Cloud gaming: Stadia, the example of a market that does not forgive the slightest error


Google is not the first company to stumble in this market. What are the factors that explain the difficulties in finding a place there?

Before launching Blacknut in 2016, I looked at the entire corporate graveyard of cloud gaming who had started before. At the time, I was particularly interested in OnLive and I contacted the leaders to understand why it had not worked. To do a service of cloud gaming successful, there are three pillars: content, infrastructure and market access. Most of the failed services addressed a user base gamers. Or create a service for gamers is the pre-condition for a whole bunch of elements that will contribute to the failure of the service later on.

If we address the gamersyou must first have the games for the gamers. This means that you have to get the biggest licenses, the most difficult to obtain and which cost the most. This involves very large investments. Then, you have to have an infrastructure for gamers. As the latter already have their console, the service of cloud gaming must have a level of quality almost equivalent to that of the console. It’s super difficult, because the cloud gaming remains dependent on the network, the bandwidth… It’s complicated.

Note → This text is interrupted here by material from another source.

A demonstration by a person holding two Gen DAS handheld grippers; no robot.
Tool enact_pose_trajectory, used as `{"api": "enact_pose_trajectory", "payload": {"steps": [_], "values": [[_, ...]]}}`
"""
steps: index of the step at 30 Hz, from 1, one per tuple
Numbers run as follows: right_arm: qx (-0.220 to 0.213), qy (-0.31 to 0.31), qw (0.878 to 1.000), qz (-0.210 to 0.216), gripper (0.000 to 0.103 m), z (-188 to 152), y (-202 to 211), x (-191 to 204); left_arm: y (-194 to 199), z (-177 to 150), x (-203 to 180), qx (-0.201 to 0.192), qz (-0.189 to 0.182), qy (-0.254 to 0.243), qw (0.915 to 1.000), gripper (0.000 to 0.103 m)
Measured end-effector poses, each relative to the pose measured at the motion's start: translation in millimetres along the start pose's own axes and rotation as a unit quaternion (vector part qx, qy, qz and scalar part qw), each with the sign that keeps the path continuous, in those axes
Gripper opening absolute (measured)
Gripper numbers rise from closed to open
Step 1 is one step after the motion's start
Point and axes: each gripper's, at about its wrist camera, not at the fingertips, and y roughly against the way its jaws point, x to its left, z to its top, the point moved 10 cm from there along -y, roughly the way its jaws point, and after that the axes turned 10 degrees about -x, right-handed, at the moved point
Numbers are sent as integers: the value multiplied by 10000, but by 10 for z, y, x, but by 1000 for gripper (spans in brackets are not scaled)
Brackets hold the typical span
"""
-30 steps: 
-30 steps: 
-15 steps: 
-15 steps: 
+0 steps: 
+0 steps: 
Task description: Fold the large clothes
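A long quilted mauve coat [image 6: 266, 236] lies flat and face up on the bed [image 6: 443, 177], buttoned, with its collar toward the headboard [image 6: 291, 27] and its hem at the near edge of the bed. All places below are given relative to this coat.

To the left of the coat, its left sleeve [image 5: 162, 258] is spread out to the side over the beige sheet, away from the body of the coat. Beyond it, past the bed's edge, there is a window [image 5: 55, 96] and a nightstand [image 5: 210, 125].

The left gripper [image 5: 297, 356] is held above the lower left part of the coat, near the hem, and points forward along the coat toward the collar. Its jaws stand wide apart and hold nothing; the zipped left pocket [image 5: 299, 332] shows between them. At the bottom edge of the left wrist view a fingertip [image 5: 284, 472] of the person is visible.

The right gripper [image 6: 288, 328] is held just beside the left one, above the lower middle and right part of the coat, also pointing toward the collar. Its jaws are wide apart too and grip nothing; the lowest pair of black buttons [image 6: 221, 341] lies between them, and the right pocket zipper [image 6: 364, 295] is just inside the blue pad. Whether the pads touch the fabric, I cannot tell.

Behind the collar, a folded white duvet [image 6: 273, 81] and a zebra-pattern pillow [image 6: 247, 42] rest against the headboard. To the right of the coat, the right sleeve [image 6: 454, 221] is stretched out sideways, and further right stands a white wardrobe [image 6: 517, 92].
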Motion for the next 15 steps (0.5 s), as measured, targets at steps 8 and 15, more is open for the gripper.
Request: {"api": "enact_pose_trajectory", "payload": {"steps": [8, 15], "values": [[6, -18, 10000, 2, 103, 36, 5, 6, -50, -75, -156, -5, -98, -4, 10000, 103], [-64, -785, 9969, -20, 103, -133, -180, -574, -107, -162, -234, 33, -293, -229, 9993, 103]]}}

So you have to have the best games, but for that, you need the best infrastructure, which induces monstrous investments. In addition, this means addressing a user base that is the most difficult to satisfy, with players who own consoles as a reference. This is where OnLive crashed, because it suffered monstrous investment costs in content and Capex. Also, there was no bandwidth or fiber back then. It was therefore very difficult for him to address his user base.

The same problem arose for Shadow. The promise was to offer a state-of-the-art PC in the cloud, but marketing such an offer for only a few tens of euros a month did not work, because the promise could not be kept. Having the latest PC in the cloud means investing in the latest graphics cards all the time. It was complicated over time.

As for Stadia, the problem was different. He went to the end of the infrastructure, but did not have the supply of content or console satisfying demand. Google had the infrastructure unlike Shadow, but the content offering killed the service.